- **Task instructions**: Hunt through the entries for the word "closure" and copy each line in which it appears.

------------------------------------

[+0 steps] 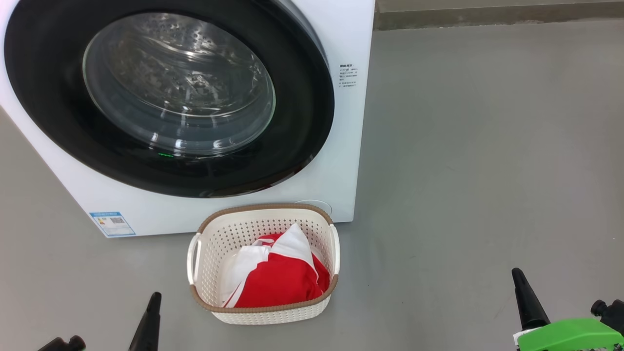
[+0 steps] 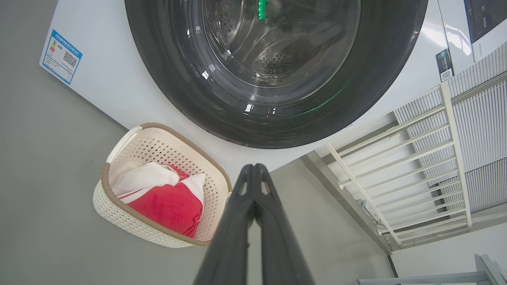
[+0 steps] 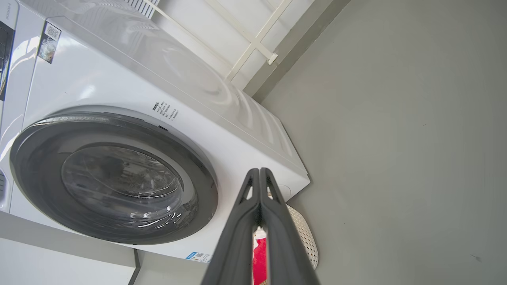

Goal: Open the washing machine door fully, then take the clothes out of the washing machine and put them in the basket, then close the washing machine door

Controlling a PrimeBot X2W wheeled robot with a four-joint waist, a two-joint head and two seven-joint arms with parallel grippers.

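Just a plain grey floor [image 1: 487,146], smooth and matte. The white washing machine [image 1: 146,204] sits straight on it, and the cream basket [image 1: 219,243] is parked just in front of its lower right corner. Can't tell if they touch.

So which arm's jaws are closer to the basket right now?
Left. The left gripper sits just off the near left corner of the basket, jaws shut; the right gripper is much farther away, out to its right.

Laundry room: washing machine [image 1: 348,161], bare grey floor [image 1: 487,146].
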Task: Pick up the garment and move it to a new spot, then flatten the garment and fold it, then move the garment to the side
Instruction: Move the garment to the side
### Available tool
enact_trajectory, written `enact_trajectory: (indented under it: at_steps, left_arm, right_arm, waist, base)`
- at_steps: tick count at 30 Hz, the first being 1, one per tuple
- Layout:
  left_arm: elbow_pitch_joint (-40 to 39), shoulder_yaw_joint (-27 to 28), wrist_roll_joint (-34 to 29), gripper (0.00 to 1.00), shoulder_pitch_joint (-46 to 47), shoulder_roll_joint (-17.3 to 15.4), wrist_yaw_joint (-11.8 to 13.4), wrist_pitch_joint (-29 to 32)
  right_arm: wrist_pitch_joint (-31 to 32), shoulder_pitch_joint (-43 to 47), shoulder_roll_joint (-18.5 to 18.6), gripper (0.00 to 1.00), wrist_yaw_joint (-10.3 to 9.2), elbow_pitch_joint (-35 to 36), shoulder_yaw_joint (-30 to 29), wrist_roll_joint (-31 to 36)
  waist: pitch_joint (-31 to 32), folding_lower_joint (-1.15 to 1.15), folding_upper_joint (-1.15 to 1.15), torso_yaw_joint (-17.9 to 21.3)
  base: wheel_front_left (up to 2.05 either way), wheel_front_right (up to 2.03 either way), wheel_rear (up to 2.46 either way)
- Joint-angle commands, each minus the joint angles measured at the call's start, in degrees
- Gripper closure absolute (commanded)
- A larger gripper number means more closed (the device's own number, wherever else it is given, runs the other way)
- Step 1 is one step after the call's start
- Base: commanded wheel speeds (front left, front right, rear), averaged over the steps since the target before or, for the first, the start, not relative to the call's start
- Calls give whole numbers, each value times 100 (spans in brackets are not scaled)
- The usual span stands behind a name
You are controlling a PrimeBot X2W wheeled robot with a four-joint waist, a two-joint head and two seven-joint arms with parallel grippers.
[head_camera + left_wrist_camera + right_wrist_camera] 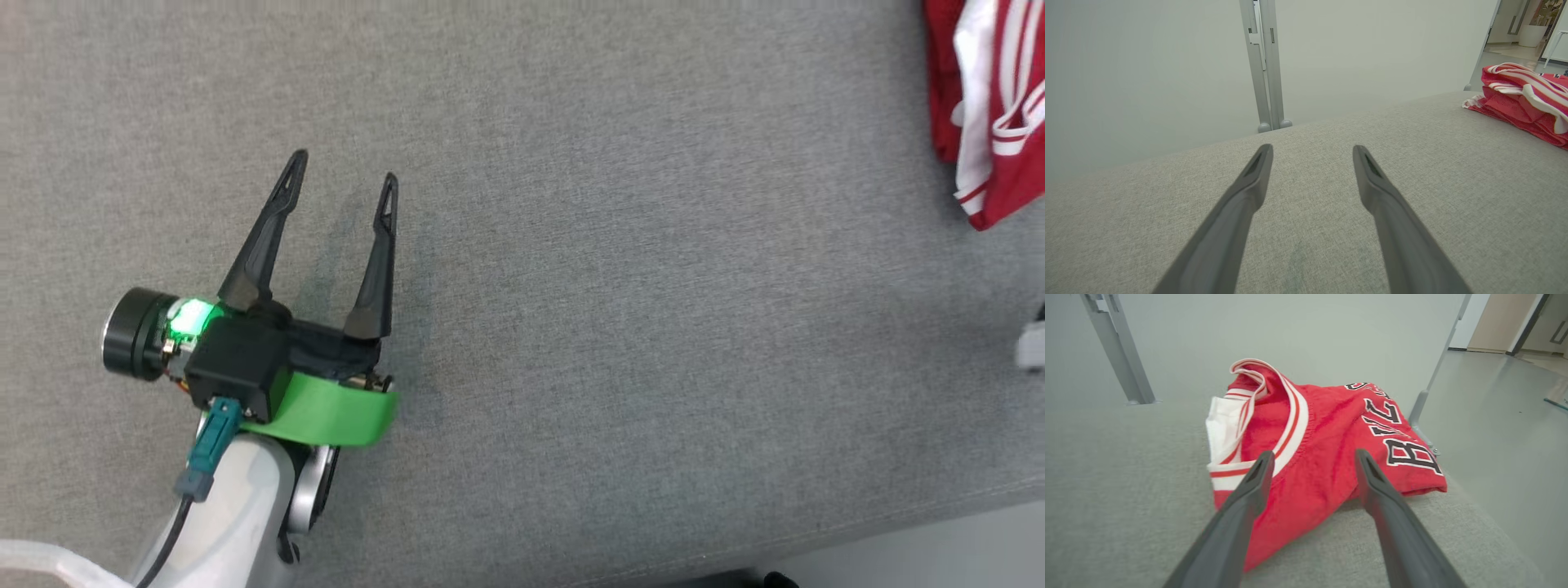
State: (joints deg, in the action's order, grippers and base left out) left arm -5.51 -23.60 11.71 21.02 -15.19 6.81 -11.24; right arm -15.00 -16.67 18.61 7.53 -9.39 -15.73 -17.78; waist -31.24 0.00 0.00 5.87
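Crumpled red garment (1327, 428) with white-and-red striped trim and black lettering, heaped at the right end of the desk (620, 269), near its far right corner. Right jaws: wide apart, dark fingers (1237, 522) low over the garment's near edge, nothing pinched between them. Left jaws: likewise wide apart and empty, fingers (261, 237) above bare fabric, well apart from the garment. Grey woven cloth over the whole desk top. Beyond it, pale wall, grey metal posts (1265, 65), smooth grey floor (1502, 416), open doorway (1523, 28) at the far right.
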Motion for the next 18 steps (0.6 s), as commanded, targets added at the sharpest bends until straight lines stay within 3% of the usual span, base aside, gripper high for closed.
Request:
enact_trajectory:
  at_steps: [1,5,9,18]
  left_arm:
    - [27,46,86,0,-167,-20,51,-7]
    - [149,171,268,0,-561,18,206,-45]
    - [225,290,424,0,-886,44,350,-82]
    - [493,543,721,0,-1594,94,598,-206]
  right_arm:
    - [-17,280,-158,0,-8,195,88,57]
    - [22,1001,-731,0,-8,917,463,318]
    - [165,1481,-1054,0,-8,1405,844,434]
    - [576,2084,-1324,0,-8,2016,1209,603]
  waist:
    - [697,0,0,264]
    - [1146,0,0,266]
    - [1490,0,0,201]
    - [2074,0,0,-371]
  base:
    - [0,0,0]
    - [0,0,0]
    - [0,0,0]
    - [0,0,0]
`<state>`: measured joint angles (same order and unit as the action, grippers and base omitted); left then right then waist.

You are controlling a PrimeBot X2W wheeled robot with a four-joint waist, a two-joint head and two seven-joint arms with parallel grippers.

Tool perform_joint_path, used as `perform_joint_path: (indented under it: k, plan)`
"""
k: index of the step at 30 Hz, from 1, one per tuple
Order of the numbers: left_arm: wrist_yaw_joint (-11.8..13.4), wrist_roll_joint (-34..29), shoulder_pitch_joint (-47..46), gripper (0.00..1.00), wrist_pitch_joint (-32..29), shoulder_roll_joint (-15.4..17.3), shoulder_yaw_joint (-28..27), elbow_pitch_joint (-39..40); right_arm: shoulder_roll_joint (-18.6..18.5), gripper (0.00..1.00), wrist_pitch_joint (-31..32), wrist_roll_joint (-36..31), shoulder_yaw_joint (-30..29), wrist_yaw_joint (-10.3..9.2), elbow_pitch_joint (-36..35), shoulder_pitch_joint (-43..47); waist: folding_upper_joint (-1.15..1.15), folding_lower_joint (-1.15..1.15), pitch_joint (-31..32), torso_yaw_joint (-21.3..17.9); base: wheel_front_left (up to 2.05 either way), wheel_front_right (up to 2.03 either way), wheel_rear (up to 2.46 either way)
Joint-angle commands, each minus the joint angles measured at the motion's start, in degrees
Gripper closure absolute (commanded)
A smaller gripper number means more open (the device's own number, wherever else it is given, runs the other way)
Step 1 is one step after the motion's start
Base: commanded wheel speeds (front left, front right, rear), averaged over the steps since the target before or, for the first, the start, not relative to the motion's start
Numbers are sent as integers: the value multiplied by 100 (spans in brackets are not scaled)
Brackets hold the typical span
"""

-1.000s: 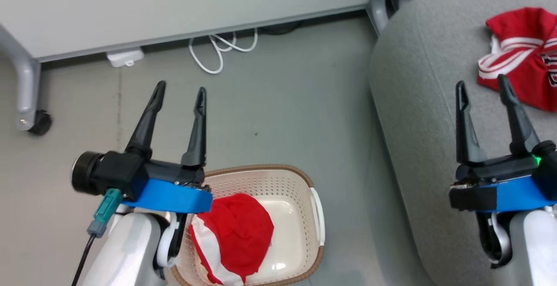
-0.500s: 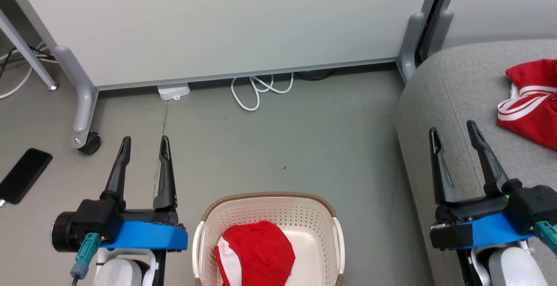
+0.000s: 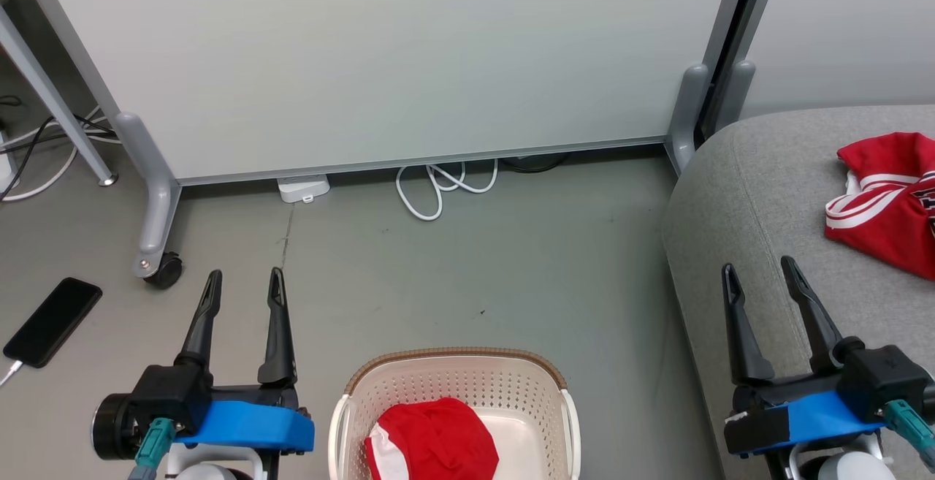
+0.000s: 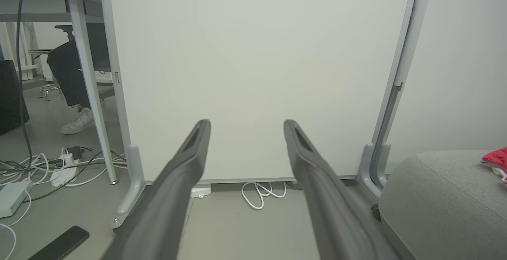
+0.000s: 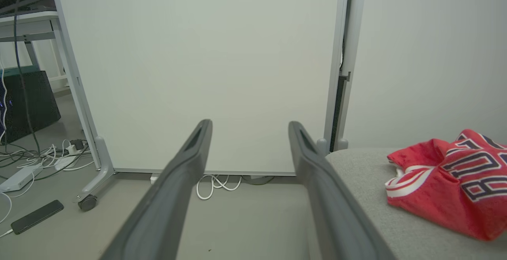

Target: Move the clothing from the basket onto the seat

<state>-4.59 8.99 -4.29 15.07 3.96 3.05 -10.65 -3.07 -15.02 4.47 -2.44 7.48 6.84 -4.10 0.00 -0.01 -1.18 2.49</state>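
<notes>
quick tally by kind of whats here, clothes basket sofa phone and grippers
basket: 1
sofa: 1
red garments: 2, jersey on the sofa, plain red one in the basket
phone: 1, on the floor
grippers: 2, left gripper and right gripper, both open
total: 7

The left gripper is sitting at the lower left of the head view, its two dark fingers pointing up the frame and standing well apart, holding nothing. The right gripper is sitting at the lower right, likewise spread wide and empty, its tips leaning slightly leftward.
</notes>
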Motion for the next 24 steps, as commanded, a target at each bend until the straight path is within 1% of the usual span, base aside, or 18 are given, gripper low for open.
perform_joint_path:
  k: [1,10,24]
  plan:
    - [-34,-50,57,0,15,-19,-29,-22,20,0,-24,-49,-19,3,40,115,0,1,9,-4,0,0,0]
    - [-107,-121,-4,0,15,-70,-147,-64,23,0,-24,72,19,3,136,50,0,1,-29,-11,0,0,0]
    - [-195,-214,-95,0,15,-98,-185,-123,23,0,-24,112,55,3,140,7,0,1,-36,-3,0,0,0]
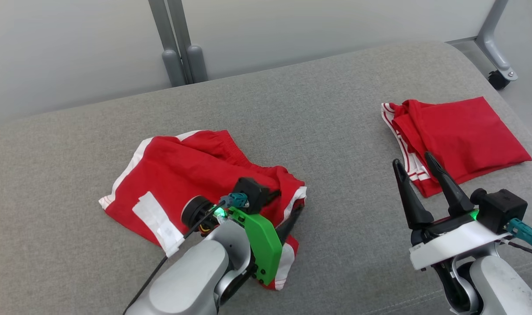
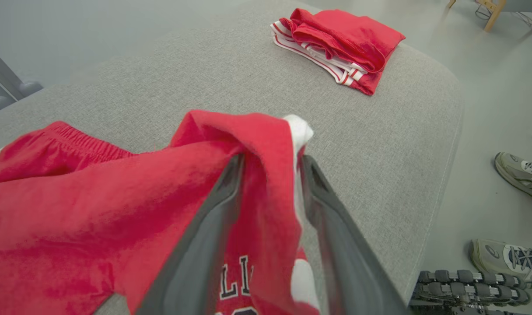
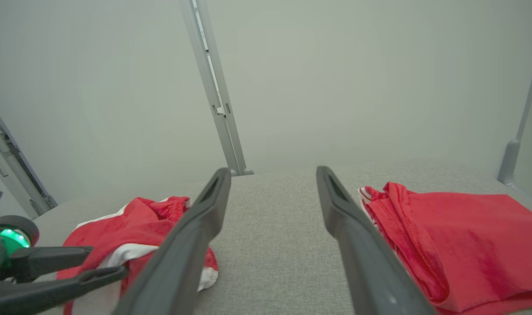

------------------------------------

- **The completed task**:
- Gripper closure absolute (commanded)
Gripper closure absolute (commanded)

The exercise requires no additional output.